L'engin se divisera en deux lors de son retour vers la Terre: une capsule transportant les échantillons regagnera le sol terrestre, tandis qu'un autre module se dirigera vers un autre objet céleste encore plus lointain, la comète 133P, distante de plus de 300 millions de km de notre planète.

M. Liu a appelé les savants du monde entier à participer à l'expédition et à embarquer leurs expériences à bord de la sonde. L'annonce de cette mission chinoise survient alors que le Japon est parvenu en février à poser une sonde sur un astéroïde distant de 340 millions de km de la Terre. La sonde Hayabusa2 a déjà largué en octobre sur Ryugu un petit robot franco-allemand, Mascot. Mascot est considéré comme le petit frère de l'atterrisseur Philae, dont les aventures sur la comète Tchouri, à plus de 500 millions de km de distance, avaient passionné les foules en 2014. Lancé par la sonde européenne Rosetta, il avait été le premier objet terrestre à se poser sur une comète.

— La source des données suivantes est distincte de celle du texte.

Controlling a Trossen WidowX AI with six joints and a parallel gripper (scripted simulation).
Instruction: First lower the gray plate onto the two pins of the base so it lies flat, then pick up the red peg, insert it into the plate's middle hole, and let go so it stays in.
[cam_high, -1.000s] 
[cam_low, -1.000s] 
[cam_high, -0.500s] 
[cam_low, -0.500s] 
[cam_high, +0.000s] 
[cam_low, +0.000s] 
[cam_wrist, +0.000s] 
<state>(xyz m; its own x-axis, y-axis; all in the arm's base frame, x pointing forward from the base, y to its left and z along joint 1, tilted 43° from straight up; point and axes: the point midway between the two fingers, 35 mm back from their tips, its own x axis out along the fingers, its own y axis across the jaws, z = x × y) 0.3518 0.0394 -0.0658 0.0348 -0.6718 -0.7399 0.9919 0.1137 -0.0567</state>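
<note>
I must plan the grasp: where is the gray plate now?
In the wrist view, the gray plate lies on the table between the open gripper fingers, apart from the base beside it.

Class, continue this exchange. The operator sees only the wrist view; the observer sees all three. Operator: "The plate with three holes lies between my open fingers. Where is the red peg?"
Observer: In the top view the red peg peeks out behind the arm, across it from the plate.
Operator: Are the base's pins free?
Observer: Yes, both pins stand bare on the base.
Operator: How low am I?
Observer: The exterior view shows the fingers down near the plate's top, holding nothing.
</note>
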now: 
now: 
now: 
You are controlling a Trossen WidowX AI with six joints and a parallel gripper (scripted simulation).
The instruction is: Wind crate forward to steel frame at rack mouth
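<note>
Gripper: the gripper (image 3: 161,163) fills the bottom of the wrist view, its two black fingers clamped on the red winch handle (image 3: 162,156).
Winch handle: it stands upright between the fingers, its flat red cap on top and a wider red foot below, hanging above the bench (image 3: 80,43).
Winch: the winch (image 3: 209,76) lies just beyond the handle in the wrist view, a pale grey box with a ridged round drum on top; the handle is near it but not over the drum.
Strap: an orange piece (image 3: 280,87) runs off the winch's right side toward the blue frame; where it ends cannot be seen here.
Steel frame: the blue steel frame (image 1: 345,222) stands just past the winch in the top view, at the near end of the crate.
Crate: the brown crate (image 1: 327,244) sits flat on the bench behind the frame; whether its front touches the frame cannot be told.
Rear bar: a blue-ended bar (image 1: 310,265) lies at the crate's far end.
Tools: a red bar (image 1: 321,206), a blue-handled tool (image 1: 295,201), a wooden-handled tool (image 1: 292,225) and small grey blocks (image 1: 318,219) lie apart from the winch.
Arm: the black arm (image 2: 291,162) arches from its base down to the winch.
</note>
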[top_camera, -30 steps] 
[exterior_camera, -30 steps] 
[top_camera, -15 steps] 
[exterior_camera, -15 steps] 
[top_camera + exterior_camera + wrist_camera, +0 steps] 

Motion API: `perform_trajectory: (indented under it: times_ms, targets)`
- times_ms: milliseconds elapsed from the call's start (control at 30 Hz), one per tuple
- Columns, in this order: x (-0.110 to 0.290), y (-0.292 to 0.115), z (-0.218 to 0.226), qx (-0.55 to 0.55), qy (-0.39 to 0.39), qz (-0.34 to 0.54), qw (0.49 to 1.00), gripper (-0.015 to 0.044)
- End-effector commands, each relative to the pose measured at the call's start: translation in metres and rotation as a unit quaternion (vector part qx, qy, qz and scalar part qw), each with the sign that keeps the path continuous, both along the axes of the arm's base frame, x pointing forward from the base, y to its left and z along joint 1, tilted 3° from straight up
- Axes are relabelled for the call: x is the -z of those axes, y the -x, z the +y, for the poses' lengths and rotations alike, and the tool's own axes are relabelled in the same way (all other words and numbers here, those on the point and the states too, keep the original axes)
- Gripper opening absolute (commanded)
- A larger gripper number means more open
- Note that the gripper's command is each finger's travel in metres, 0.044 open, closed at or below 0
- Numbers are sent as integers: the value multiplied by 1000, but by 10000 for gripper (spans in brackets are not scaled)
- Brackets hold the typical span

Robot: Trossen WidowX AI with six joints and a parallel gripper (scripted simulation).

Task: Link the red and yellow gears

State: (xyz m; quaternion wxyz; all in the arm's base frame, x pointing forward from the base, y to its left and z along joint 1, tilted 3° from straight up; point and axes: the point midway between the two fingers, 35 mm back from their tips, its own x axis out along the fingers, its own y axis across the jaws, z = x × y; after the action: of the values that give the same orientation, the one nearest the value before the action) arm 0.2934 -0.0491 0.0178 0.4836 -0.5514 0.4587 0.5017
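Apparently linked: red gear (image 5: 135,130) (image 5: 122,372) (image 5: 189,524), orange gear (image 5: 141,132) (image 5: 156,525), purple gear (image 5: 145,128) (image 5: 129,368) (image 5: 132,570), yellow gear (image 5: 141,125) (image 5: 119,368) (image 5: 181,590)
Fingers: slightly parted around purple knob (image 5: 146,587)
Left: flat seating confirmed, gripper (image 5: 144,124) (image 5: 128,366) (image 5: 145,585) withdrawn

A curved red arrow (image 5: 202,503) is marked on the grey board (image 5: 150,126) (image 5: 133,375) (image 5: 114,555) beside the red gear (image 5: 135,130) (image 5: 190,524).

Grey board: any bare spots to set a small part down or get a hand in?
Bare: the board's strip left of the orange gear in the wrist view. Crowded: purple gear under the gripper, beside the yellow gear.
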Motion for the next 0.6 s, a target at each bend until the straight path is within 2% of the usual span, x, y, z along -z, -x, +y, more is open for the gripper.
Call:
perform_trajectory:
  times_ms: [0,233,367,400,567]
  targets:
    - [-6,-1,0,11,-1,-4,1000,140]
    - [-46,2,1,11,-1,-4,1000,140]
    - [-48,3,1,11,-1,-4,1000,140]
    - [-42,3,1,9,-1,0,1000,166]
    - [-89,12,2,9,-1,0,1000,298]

De son côté, la Nasa a fait survoler début janvier par sa sonde New Horizons l'objet baptisé Ultima Thule, situé à la distance phénoménale de 6,2 milliards de km, aux confins du système solaire. Il s'agit du corps céleste le plus lointain jamais observé "de près" (3.500 km). Une autre sonde de la Nasa, Osiris-Rex, a établi fin décembre un record en se plaçant en orbite autour de l'astéroïde Bennu, à quelque 110 millions de km de la Terre. Avec ses 500 mètres environ de diamètre, c'est le plus petit objet cosmique autour duquel un engin spatial se soit jamais placé en orbite aussi proche.

La Chine dépense désormais davantage pour ses programmes spatiaux civils et militaires que la Russie et le Japon, avec un budget évalué par l'OCDE à 8,4 milliards de dollars en 2017, soit le deuxième budget du monde après celui des Etats-Unis.